The watch-repair business has changed drastically over the years. Pocket watches were commonplace when he started in the craft, and railroad workers brought their timepieces for an accuracy check every six months. Busy train schedules were timed around the conductor's watch, he said, so they had to be precise.
Now many consumers never use watch repair services at all, he said. They opt for inexpensive watches and discard them when they break.
Yurchyk still gets to repair an occasional pocket watch, always his favorite. Most of his work now is with quartz wrist watches, he said, or with timepieces damaged by a another repairman or by a retail store employee trying to put in a battery.
"It's a shame to see a good watch defaced," he said, shaking his head. "I tell my customers, when you have a toothache, do you see a plumber or an electrician? No. So why do you take your watch to somebody who'll be working in the shoe department tomorrow."
His background
The son of Ukrainian immigrants, Yurchyk was always fascinated with clocks and their works. He grew up on Youngstown's West Side, graduated from Chaney High School in 1944 and went looking for a job at a downtown jewelry store.

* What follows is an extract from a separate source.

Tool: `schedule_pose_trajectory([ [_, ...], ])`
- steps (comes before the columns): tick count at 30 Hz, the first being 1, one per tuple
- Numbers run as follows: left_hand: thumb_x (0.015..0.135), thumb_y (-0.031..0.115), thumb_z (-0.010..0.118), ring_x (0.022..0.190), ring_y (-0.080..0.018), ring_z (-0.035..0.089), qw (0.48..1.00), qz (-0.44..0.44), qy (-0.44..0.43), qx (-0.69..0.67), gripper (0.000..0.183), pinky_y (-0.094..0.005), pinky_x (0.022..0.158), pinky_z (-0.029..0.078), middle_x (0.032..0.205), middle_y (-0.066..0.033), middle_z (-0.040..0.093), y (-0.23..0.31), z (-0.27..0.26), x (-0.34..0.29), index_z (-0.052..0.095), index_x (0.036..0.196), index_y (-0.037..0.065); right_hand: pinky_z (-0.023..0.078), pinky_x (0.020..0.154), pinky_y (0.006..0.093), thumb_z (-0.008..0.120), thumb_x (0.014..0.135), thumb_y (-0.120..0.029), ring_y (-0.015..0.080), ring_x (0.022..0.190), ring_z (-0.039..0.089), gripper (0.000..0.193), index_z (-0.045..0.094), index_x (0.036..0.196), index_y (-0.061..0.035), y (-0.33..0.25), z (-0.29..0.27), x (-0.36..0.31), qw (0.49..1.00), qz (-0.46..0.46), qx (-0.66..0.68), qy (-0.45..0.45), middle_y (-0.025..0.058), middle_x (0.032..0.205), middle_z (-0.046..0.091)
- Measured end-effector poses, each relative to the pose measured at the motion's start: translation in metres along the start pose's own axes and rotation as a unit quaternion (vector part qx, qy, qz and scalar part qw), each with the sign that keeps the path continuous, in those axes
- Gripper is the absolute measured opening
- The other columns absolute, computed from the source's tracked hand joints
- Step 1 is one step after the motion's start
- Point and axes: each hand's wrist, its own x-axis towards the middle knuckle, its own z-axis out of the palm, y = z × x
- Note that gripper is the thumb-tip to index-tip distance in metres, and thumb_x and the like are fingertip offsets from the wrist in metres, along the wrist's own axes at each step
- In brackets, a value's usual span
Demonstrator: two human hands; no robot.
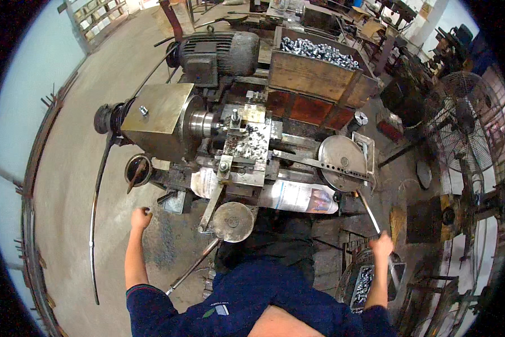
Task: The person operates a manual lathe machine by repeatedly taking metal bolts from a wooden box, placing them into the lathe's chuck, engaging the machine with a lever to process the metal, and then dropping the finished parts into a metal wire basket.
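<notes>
My right hand (381, 245) is wrapped round a long metal lever (367, 210). The lever runs down from a large round disc (338, 153) at the right of a small lathe. A flat bar with holes (306, 161) crosses that disc and reaches the chip-covered tool slide (247, 147). Facing the slide is the lathe's shiny spindle nose (203, 123). My left hand (141, 218) hovers left of the machine with curled fingers; what they hold, if anything, is too small to make out. Between my arms sits a smaller disc (234, 222) with a slanting handle (195, 263), untouched.
Behind the lathe are a motor (221, 53) and a wooden box (308, 73) heaped with metal parts. A metal tray (362, 286) of parts lies by my right forearm. A pot with a brush (137, 171) stands left, a large fan (466, 121) right.
</notes>
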Motion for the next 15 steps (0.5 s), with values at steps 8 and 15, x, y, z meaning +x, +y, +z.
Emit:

At 17 he landed an apprenticeship with Harvey Strotman, the head watchmaker at what was known as Best Jewelers downtown, and he spent five years learning the trade. His steel-worker father was "tickled to death" when his son managed to find work outside the mills.
Retail space was hard to find when Yurchyk completed the apprenticeship, so he persuaded an athletic supplies store owner to let him rent a corner inside a Glenwood Avenue shop.
Eventually he opened his own store at Market Street and Midlothian Boulevard, moving to two other downtown locations over the years before settling into his Federal Plaza shop in the late 1990s.
Other ventures
Always an entrepreneur, Yurchyk has supplemented his watch repair business with a variety of other enterprises over the years.
He likes to boast that his store once offered the largest inventory of polka recordings in the region, and he also featured ethnic head scarves and other clothing items. He has a small selection of Ukrainian Easter Egg dyes now, but he once carried a wide selection.
In the 1960s, when the Cold War made it difficult to get packages into the Soviet Union, he found a niche as a mailing service because of his ability to speak Ukrainian and Slovak. More recently he's worked as an outside sales representative for Pan Atlas Travel, although business has been slow since Sept. 11, 2001.
Yurchyk and his wife, Rose, have been married 46 years, and he gives her much of the credit for his good health. "She takes good care of me," he said. "Married for 46 years and I have never eaten a frozen dinner or pot pie. She's Hungarian and a very good cook."
The organic vegetables he raises at the couple's Liberty home might help too, he said. Yurchyk has a growing collection of prize ribbons his produce has won at the Canfield Fair, including several awards from this year's fair, but garlic is his specialty. He grows 15 different varieties.
"My wife says she's a garlic widow, so I'm gonna cut back this year," he said, grinning. "Usually I planted 2,000 garlic plants, but I'm gonna cut back to 1,000 this year."